▽

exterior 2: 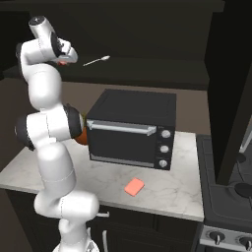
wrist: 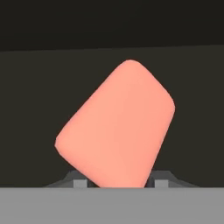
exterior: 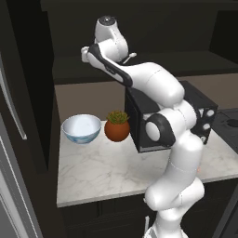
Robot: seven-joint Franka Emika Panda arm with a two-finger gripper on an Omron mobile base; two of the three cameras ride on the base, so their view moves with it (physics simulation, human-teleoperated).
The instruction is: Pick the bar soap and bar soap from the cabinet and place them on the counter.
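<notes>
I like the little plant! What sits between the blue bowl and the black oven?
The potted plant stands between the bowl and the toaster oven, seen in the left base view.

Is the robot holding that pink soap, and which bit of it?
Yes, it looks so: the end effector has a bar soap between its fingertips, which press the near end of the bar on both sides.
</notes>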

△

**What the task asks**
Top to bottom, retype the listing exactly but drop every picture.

**Response area**
exterior 2: 
wrist: 
exterior: 
Robot: seven-joint Franka Emika Panda arm with a two-finger gripper on an Omron mobile base; two of the three cameras ride on the base, so their view moves with it (physics simulation, human-teleoperated).
The instruction is: Pick the bar soap and bar soap from the cabinet and place them on the counter.
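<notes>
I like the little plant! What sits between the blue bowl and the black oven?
The potted plant stands between the bowl and the toaster oven, seen in the left base view.

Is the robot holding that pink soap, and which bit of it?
Yes, it looks so: the end effector has a bar soap between its fingertips, which press the near end of the bar on both sides.
</notes>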

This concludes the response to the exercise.